**The task:** In how many lines of the entries below does "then" appear? Give only the number.

**Information given:**
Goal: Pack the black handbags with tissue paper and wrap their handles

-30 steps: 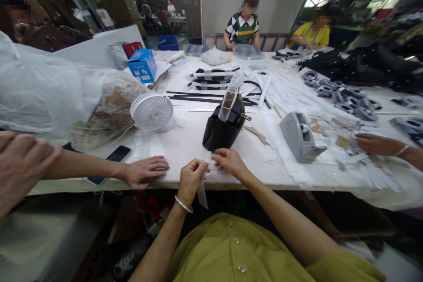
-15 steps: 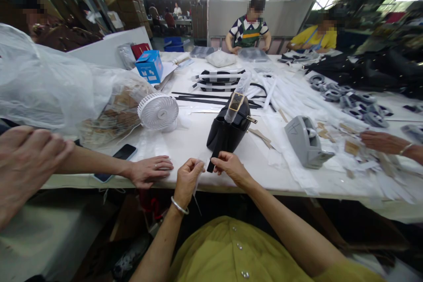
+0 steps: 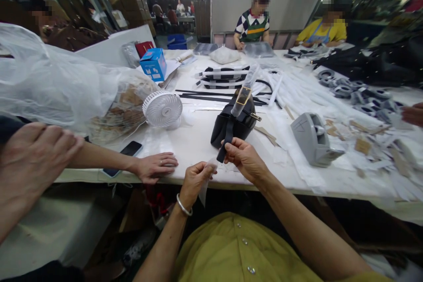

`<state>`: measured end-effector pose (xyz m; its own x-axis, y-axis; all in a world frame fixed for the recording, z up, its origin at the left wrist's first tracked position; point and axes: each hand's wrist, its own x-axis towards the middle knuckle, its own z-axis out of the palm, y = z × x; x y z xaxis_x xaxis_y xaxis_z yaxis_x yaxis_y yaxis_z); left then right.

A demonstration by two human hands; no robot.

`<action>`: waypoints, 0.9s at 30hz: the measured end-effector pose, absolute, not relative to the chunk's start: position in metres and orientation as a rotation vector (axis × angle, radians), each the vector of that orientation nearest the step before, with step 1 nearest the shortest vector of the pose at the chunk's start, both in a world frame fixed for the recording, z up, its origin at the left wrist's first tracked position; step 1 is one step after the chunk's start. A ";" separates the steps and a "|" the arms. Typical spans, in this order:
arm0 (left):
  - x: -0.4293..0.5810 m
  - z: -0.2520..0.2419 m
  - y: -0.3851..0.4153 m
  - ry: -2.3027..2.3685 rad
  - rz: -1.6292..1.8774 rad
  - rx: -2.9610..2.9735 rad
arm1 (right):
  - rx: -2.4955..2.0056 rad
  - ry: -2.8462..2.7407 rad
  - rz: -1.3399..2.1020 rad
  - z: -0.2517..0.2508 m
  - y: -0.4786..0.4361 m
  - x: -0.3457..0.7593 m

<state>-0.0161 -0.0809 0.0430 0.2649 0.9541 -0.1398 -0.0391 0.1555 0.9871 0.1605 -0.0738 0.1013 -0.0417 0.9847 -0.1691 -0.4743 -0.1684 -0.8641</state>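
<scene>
A small black handbag (image 3: 222, 127) stands on the white table in front of me, with a gold buckle (image 3: 243, 95) under clear wrapping at its top. My right hand (image 3: 243, 158) pinches the free end of the bag's black strap (image 3: 228, 139) between thumb and fingers. Just left of it and lower, at the table edge, my left hand (image 3: 195, 181) is closed on a thin translucent wrapping sheet (image 3: 204, 190), which hangs down from the fingers. The sheet's upper end lies close to the strap's tip; whether they touch I cannot tell.
Left of the bag stand a white fan (image 3: 162, 109) and a phone (image 3: 131, 148), near a co-worker's hand (image 3: 157, 167) resting on the table. A grey tape dispenser (image 3: 312, 141) is on the right among paper scraps. Wrapped black straps (image 3: 224, 77) and a blue box (image 3: 153, 64) lie farther back.
My right hand has lifted the strap end slightly up and away from my left hand. More of the translucent sheet hangs below my left hand. The view has shifted a little.
</scene>
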 end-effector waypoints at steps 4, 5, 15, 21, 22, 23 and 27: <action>-0.020 0.037 -0.084 0.977 0.940 1.145 | -0.980 -0.819 1.395 0.103 -0.072 0.159; -0.020 0.036 -0.084 0.971 0.936 1.137 | -0.997 -0.850 1.362 0.103 -0.072 0.159; -0.007 0.042 -0.083 0.906 0.996 0.939 | -1.137 -1.078 1.239 0.095 -0.073 0.156; -0.003 0.044 -0.083 0.958 1.025 1.018 | -1.154 -1.094 1.207 0.090 -0.071 0.157; -0.003 0.044 -0.084 0.966 1.011 1.036 | -1.160 -1.098 1.195 0.090 -0.071 0.157; -0.004 0.045 -0.084 0.968 1.005 1.050 | -1.165 -1.101 1.188 0.089 -0.071 0.157; -0.006 0.045 -0.083 0.955 0.984 1.137 | -1.154 -1.081 1.193 0.086 -0.070 0.160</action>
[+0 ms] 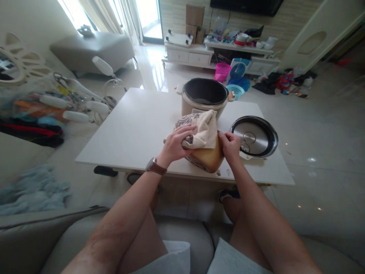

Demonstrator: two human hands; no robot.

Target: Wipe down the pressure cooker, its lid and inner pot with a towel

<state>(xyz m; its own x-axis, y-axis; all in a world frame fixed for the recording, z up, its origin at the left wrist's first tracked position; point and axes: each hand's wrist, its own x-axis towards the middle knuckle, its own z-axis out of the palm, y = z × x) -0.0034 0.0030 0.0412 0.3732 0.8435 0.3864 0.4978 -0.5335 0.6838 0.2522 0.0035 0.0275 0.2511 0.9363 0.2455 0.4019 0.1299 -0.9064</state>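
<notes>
A cream cloth with a dark print (pixel 207 127) is draped over a tan, smooth, rounded box-like thing (pixel 209 156) near the table's front edge. My left hand (pixel 178 142) lies on the cloth, its fingers stretched across it and pressing it to the tan thing. With its fingers pinched together, my right hand (pixel 230 144) grips the tan thing's right edge. What kind of thing it is, I cannot tell. Just behind stands a pressure cooker (pixel 185 102), lidless, with a dark inner pot. Beside my right hand, its round lid (pixel 253 135) lies with the metal underside up.
The white table (pixel 122 133) carries these things, with a sofa (pixel 182 232) under me. White lamp arms (pixel 85 91) stand to its left. Beyond it are a pink basket (pixel 221 72), a blue basket (pixel 235 90) and a cluttered TV cabinet (pixel 188 57).
</notes>
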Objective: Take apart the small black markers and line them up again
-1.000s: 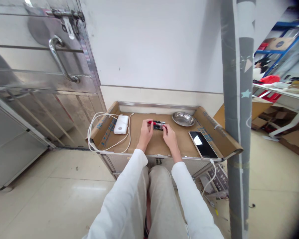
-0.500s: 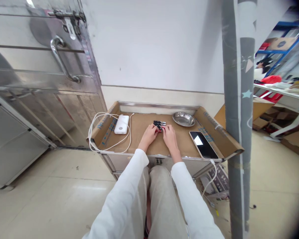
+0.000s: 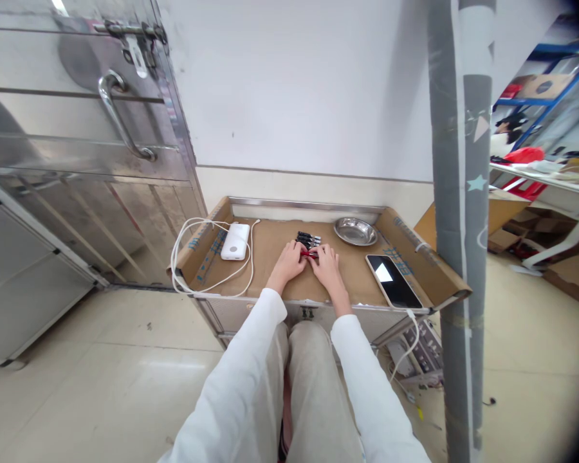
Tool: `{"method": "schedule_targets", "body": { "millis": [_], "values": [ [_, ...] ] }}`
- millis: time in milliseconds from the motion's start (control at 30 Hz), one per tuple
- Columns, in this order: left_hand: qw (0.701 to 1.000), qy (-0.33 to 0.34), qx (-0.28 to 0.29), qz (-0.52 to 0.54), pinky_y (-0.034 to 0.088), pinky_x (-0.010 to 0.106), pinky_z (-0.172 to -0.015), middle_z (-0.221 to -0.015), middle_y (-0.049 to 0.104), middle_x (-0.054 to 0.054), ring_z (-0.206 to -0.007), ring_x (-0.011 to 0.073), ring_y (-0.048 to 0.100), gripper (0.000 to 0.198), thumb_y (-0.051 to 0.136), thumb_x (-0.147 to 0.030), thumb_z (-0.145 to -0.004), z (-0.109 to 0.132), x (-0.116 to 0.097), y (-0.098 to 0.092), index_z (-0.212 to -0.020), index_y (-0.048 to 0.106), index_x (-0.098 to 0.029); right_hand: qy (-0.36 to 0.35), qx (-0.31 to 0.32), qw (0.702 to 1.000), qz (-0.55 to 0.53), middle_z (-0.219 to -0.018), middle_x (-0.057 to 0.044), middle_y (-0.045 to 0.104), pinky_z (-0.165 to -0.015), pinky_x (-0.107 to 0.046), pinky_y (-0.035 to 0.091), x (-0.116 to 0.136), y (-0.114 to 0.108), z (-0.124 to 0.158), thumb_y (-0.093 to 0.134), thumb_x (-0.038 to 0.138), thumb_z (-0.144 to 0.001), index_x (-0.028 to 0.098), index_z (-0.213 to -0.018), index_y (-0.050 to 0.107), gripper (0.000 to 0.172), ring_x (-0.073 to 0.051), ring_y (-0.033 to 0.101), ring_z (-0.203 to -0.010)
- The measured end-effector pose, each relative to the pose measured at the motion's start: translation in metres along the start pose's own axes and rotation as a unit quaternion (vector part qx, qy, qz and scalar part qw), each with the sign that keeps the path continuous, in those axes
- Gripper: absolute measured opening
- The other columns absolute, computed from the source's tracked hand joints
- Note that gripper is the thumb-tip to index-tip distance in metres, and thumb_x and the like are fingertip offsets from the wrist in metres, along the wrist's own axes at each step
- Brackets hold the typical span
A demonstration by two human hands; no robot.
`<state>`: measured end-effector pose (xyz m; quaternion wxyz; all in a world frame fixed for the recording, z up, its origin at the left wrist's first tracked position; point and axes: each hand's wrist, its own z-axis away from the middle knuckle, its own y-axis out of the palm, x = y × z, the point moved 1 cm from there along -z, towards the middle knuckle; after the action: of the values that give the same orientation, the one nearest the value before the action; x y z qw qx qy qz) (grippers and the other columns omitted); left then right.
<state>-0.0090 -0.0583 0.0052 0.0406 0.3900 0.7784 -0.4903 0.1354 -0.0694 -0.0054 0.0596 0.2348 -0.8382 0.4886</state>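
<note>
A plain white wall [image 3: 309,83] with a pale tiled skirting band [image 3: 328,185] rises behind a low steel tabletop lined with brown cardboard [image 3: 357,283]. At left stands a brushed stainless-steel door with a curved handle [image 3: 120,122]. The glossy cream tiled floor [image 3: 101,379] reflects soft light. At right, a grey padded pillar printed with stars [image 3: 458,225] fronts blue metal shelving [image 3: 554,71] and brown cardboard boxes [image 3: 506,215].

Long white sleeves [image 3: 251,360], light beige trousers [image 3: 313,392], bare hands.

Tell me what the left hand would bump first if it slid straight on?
The left hand would likely meet the black pens just beyond the red pen; depth is unclear.
</note>
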Motion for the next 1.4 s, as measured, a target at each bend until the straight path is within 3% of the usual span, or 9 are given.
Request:
{"method": "schedule_targets", "body": {
  "millis": [133, 300, 500, 933, 1133, 1300, 1400],
  "values": [
    [1.0, 0.011, 0.011, -0.025, 0.043, 0.038, -0.089, -0.094, 0.052, 0.006, -0.093, 0.0205, 0.05, 0.005, 0.051, -0.02, -0.084, -0.0002, 0.0002, 0.0007, -0.088, 0.054, -0.019, 0.004, 0.0, 1.0, 0.016, -0.099, -0.009, 0.055, -0.082, -0.036, 0.035, 0.0006, -0.0009, 0.0003, 0.044, 0.024, -0.087, 0.02, -0.094, 0.059, 0.017, -0.024, 0.048, -0.094],
    [0.998, 0.0, 0.005, -0.057, 0.043, 0.037, -0.087, -0.093, 0.052, 0.006, -0.092, 0.0203, 0.051, 0.003, 0.05, -0.019, -0.085, -0.0008, 0.0011, 0.0023, -0.086, 0.053, -0.018, 0.005, -0.006, 1.0, 0.027, -0.093, -0.009, 0.057, -0.081, -0.034, 0.033, -0.0001, -0.0008, 0.001, 0.041, 0.02, -0.087, 0.019, -0.092, 0.058, 0.018, -0.023, 0.049, -0.092],
    [0.996, -0.036, -0.027, -0.079, 0.043, 0.037, -0.085, -0.091, 0.052, 0.006, -0.089, 0.0201, 0.052, 0.007, 0.046, -0.012, -0.084, 0.0007, 0.0017, 0.0029, -0.086, 0.049, -0.018, 0.012, -0.026, 0.999, 0.032, -0.091, -0.009, 0.06, -0.077, -0.033, 0.033, -0.0003, -0.0028, 0.0004, 0.04, 0.017, -0.086, 0.018, -0.091, 0.057, 0.018, -0.022, 0.05, -0.087],
    [0.995, -0.03, -0.016, -0.095, 0.044, 0.035, -0.081, -0.088, 0.055, 0.006, -0.085, 0.0206, 0.053, 0.009, 0.045, -0.013, -0.085, 0.0003, 0.0011, 0.0024, -0.087, 0.052, -0.018, 0.026, -0.026, 0.998, 0.052, -0.088, -0.01, 0.059, -0.076, -0.033, 0.033, 0.0007, -0.0058, 0.0014, 0.039, 0.011, -0.083, 0.019, -0.084, 0.058, 0.021, -0.022, 0.05, -0.085],
    [0.99, -0.096, -0.047, -0.087, 0.043, 0.034, -0.079, -0.09, 0.058, 0.008, -0.086, 0.0201, 0.055, 0.01, 0.043, -0.011, -0.085, -0.0001, 0.0016, -0.0009, -0.089, 0.051, -0.017, 0.083, -0.047, 0.993, 0.07, -0.092, -0.014, 0.056, -0.079, -0.036, 0.034, 0.0029, -0.0084, 0.0014, 0.037, 0.012, -0.084, 0.015, -0.088, 0.055, 0.019, -0.025, 0.048, -0.09],
    [0.973, -0.157, -0.074, -0.154, 0.042, 0.033, -0.081, -0.094, 0.058, 0.009, -0.091, 0.0213, 0.054, 0.013, 0.041, -0.015, -0.088, 0.0008, -0.0013, -0.0063, -0.093, 0.052, -0.015, 0.125, -0.054, 0.982, 0.134, -0.105, -0.017, 0.053, -0.081, -0.035, 0.034, 0.0051, -0.0085, 0.0035, 0.04, 0.01, -0.081, 0.011, -0.1, 0.054, 0.023, -0.026, 0.046, -0.097],
    [0.964, -0.183, -0.061, -0.184, 0.04, 0.034, -0.084, -0.099, 0.058, 0.011, -0.094, 0.0229, 0.053, 0.015, 0.042, -0.013, -0.086, 0.0016, -0.0022, -0.0068, -0.097, 0.053, -0.014, 0.129, -0.034, 0.979, 0.151, -0.106, -0.017, 0.054, -0.081, -0.035, 0.034, 0.0045, -0.0065, 0.0043, 0.039, 0.01, -0.082, 0.01, -0.102, 0.054, 0.025, -0.026, 0.047, -0.098]
  ]
}}
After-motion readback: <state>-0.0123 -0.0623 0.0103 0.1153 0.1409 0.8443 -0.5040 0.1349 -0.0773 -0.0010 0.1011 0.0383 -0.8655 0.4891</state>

**Expected answer:** 2